During the review process, one of the reviewers raised the following concern regarding Figure 3b in my manuscript:
"Figure 3b: the reconstructed inter-chromosomal 3D genome structures are not biologically realistic. Since the chicken genome is diploid, each chromosome has two copies. For example, there should be two 'chr1'. However, the reconstructed 3D structures appear to only have one copy of each chromosome.
Due to the relatively stable property of intra-chromosomal structures, it is reasonable to reconstruct consensus intra-chromosomal structures based on intra-chromosomal Hi-C contacts (without considering diploids). However, due to the large cell-to-cell variability of inter-chromosomal structures, it is an ill-posed problem of reconstructing consensus inter-chromosomal structures without delineating the two haploids.
Given the significance of this issue, I would greatly appreciate your advice on how to address it using miniMDS. Specifically, I am looking for guidance on the following points:
How can I modify the 3D genome reconstruction process to accurately represent each chromosome as having two copies, in line with the diploid nature of the chicken genome?
Are there specific parameters or methods within miniMDS that can be adjusted to better delineate the two haploids and account for the variability in inter-chromosomal structures?

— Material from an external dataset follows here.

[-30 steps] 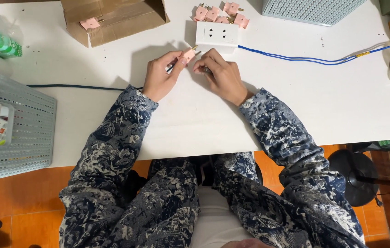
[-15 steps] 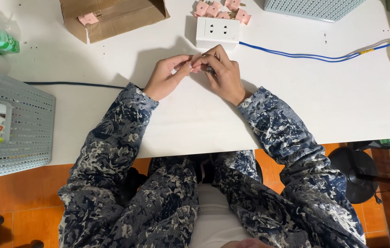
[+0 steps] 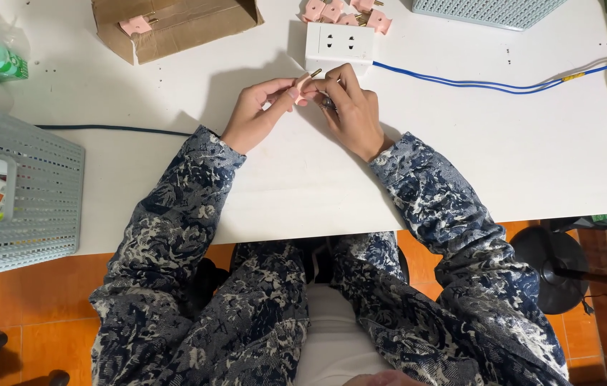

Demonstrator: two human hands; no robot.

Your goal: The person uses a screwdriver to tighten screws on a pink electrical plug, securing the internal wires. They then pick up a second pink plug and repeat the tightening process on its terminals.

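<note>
We hold a small pink plug [image 3: 303, 83] with brass pins between our fingertips at the upper middle of the frame, just above the white table [image 3: 461, 157]. Our left hand [image 3: 257, 113] pinches its lower end and our right hand [image 3: 350, 107] grips it from the other side. Just beyond it sits a white socket block [image 3: 339, 41] with a blue cable [image 3: 489, 86] running right. More pink plugs [image 3: 343, 13] lie at the top edge, a cardboard box [image 3: 182, 25] at upper left, a grey basket [image 3: 28, 193] at far left.
</note>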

Any insights or suggestions you could provide would be immensely helpful in refining my manuscript and addressing the reviewer's concerns effectively.
Thank you once again for your invaluable contribution to the field and for your assistance with this matter. I look forward to your response.

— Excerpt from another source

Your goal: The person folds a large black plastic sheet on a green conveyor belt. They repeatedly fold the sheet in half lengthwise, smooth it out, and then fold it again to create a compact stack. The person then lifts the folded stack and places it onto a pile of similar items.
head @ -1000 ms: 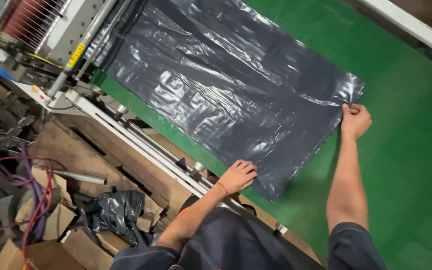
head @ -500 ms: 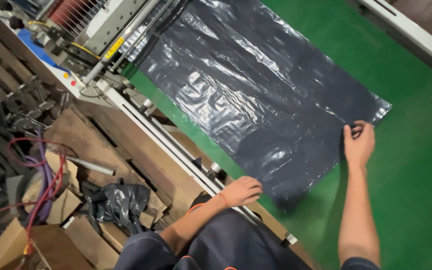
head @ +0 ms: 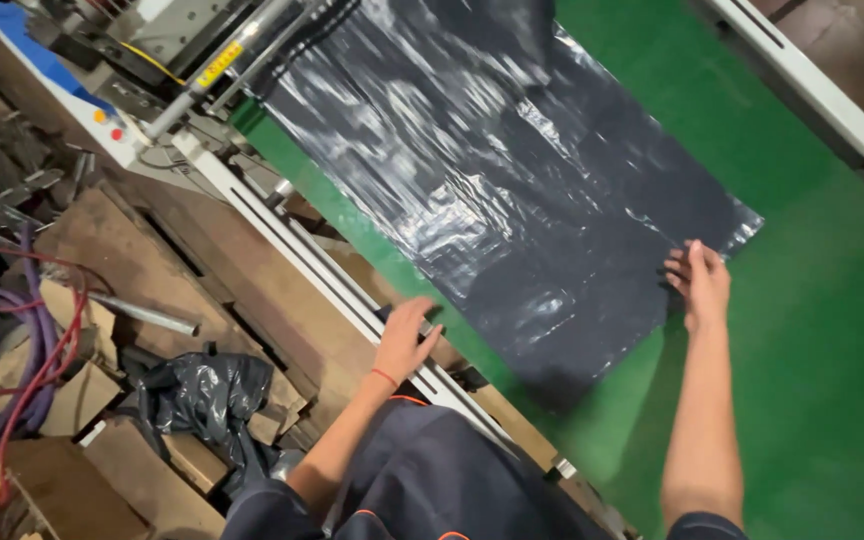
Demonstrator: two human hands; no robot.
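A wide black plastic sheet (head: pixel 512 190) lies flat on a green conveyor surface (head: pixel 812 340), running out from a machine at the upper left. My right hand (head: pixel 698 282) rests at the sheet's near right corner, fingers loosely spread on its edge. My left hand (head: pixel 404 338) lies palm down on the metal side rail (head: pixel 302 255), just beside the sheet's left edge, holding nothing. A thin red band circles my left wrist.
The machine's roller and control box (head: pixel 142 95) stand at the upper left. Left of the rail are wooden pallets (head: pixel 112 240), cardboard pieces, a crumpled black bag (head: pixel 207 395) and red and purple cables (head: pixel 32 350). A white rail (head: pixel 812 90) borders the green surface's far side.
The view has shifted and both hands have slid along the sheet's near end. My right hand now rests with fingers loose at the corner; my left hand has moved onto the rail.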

You'll need to use a package to analyze diploid Hi-C data. Here's one example: https://link.springer.com/article/10.1186/s12864-020-07165-x
I'm not familiar with this type of analysis so I don't have any recommendations, but you can find a number of similar packages in the literature.
Then when you use minimds, specify the chromosomes based on their diploid names. For example if the package outputs names like 1A, 1B, use the options -c 1A -c 1B. Custom chromosome naming is described in the readme.